The solution is to elminate the income tax deduction in favor of a fixed tax credit applicable to everybody. The exact percentage doesn’t matter, but let’s say it’s 20%. Under this plan everybody, rich and poor alike, would save $20 in taxes for every $100 saved, increasing the tax savings of the low-income investor and decreasing that of the high-income investor. This seems much more fair and logical to me and is a change even a Republican could love.
Disclosure Of ALL Fund And Plan Fees
While mutual fund expense ratios are disclosed and easily identified, additional plan expenses such as administrative costs, overhead, and kickbacks to your HR department are not. They should be, though, because the money for these costs is coming out of your pocket. You don’t like it when your bank charges you random fees without even telling you, so why do you put up with it in your retirement plan?
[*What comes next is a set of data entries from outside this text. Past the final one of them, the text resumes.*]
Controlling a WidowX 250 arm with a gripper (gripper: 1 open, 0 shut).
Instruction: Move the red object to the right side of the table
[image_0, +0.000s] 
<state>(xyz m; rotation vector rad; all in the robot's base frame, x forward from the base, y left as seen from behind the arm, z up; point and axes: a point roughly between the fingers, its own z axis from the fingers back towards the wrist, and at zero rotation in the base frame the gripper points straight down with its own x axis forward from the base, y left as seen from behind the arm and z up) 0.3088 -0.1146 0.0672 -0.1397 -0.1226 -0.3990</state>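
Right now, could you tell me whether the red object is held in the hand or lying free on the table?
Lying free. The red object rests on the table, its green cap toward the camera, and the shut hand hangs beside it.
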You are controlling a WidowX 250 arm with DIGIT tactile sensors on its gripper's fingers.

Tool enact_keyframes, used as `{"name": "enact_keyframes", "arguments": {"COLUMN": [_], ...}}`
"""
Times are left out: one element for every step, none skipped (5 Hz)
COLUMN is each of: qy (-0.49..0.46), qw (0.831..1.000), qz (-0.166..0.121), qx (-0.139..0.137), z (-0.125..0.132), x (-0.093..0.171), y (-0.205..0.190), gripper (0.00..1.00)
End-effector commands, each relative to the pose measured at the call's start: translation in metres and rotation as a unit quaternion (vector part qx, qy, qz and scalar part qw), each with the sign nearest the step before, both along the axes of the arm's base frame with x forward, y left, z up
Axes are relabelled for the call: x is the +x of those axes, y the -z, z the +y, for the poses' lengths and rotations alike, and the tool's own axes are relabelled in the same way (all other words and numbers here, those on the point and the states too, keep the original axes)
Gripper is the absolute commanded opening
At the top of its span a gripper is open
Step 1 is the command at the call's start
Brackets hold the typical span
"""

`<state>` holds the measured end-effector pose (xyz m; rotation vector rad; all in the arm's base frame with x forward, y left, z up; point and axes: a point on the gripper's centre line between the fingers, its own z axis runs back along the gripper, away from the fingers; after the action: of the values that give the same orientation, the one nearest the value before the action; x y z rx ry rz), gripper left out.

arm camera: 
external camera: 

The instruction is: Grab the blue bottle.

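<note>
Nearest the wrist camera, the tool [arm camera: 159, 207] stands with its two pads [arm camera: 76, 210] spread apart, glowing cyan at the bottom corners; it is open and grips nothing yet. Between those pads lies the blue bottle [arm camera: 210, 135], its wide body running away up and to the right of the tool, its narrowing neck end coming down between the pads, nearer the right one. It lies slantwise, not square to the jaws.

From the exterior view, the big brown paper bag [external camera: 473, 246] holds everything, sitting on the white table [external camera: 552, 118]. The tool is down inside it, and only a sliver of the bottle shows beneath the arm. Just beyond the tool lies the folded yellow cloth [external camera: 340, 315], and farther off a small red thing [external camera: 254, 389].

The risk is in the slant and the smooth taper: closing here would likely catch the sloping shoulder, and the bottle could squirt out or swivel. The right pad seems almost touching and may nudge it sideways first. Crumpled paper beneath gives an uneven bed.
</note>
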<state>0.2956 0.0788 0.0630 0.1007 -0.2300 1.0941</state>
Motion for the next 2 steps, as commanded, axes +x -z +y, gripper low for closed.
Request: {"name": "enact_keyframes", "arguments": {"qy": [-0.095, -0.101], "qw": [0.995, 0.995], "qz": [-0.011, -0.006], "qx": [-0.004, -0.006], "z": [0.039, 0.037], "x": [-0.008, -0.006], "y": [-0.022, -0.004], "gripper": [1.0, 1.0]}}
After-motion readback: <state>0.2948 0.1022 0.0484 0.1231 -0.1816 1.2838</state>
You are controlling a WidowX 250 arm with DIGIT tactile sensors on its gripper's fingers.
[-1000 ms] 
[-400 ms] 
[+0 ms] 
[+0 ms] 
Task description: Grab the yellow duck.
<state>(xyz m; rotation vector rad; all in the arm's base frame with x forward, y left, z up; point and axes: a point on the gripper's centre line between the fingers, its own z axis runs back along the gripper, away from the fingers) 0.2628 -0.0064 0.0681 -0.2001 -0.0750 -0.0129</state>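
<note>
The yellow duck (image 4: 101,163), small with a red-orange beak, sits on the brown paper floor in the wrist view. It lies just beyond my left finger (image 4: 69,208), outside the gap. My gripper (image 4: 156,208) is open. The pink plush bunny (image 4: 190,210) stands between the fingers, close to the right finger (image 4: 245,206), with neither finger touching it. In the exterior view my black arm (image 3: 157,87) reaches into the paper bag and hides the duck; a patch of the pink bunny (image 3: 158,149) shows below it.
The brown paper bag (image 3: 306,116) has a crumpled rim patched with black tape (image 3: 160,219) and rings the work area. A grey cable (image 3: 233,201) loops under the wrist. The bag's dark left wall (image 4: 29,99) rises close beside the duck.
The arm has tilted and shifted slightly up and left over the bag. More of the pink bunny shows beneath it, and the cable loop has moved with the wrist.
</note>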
Matching Contributions In Company Stock Should Be Illegal
Just ask anybody working at Enron a few years ago what kind of trouble you can get into when you own too much company stock. As a fiduciary, your employer is legally and morally obligated to look after your best interest without regard to personal profit. Matching employee contributions with company stock creates a situation where inexperienced investors often find themselves with a portfolio heavy in the stock of a single company. That’s the opposite of looking after your best interests and the practice should be eliminated. If an employer wants to match 401K contributions, they can do it in cash.